Data section:
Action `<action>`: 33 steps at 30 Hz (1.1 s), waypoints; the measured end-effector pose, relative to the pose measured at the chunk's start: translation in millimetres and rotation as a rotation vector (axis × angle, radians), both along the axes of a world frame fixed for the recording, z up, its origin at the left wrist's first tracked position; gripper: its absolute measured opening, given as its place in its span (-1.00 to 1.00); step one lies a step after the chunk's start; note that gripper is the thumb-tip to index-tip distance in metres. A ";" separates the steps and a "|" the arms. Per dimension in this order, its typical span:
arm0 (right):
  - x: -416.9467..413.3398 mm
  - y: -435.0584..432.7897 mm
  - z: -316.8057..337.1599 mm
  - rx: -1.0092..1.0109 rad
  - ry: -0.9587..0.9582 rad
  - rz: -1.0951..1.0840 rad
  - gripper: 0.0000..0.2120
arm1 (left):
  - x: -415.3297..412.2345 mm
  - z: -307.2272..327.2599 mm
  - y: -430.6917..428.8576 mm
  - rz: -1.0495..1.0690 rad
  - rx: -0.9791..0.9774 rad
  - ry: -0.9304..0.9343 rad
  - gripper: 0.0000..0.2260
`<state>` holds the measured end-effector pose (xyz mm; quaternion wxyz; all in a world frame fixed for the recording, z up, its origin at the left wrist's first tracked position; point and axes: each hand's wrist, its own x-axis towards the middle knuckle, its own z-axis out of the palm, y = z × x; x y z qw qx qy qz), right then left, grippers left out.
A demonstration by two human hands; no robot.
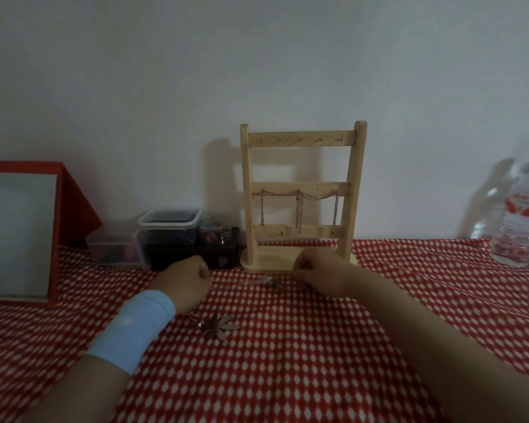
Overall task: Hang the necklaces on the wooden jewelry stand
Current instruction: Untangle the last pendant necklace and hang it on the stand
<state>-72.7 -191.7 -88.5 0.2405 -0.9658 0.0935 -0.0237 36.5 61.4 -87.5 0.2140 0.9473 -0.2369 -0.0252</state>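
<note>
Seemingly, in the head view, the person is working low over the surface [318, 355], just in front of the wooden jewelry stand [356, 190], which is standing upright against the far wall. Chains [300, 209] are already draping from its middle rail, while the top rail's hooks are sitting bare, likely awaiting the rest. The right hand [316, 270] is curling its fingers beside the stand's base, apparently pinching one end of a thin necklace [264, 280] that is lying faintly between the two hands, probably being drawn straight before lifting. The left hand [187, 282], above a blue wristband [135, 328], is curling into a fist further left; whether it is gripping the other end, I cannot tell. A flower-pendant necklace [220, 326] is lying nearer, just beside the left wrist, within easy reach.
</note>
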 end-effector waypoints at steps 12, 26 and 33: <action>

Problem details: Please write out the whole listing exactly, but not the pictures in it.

Answer space:
Action `<action>`: 33 steps at 30 Hz (1.1 s), waypoints; the measured end-effector pose, relative to the pose measured at the chunk's start: translation in millimetres and rotation as a rotation vector (axis × angle, radians), both along the axes of a world frame fixed for the recording, z up, its origin at the left wrist's first tracked position; gripper: its absolute measured opening, given as its place in its span (-1.00 to 1.00); step one lies a step after the chunk's start; note that gripper is the thumb-tip to index-tip distance in metres. A ";" separates the steps and a "|" the arms. Per dimension in this order, its typical span:
arm0 (right):
  - x: -416.9467..413.3398 mm
  - y: -435.0584..432.7897 mm
  - z: -316.8057..337.1599 mm
  - rx: -1.0092..1.0109 rad
  - ry: -0.9587..0.9582 rad
  - rz: -1.0951..1.0840 rad
  - gripper: 0.0000..0.2120
arm1 (left):
  - x: -415.3297..412.2345 mm
  - z: -307.2272..327.2599 mm
  - y: -430.6917..428.8576 mm
  - rz: -1.0495..1.0690 rad
  - rx: -0.9791..0.9774 rad
  - ry: -0.9304..0.9343 rad
  - gripper: 0.0000..0.2260
`<state>` holds the measured end-effector pose (xyz mm; quaternion wxyz; all in a world frame fixed for the recording, z up, its origin at the left wrist's first tracked position; point and axes: each hand's wrist, its own x-axis towards the middle knuckle, its own z-axis out of the palm, y = z × x; x y z qw qx qy qz), right then left, grippers left out.
A demonstration by two human hands; no robot.
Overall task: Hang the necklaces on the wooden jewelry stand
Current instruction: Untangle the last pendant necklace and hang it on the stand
<state>-72.7 -191.7 -88.5 0.2405 -0.9658 0.0935 -0.0237 36.5 61.4 -87.5 0.2140 0.9473 -0.2369 -0.0252</state>
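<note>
Seemingly, in the head view, the person is working low over the surface [318, 355], just in front of the wooden jewelry stand [356, 190], which is standing upright against the far wall. Chains [300, 209] are already draping from its middle rail, while the top rail's hooks are sitting bare, likely awaiting the rest. The right hand [316, 270] is curling its fingers beside the stand's base, apparently pinching one end of a thin necklace [264, 280] that is lying faintly between the two hands, probably being drawn straight before lifting. The left hand [187, 282], above a blue wristband [135, 328], is curling into a fist further left; whether it is gripping the other end, I cannot tell. A flower-pendant necklace [220, 326] is lying nearer, just beside the left wrist, within easy reach.
</note>
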 end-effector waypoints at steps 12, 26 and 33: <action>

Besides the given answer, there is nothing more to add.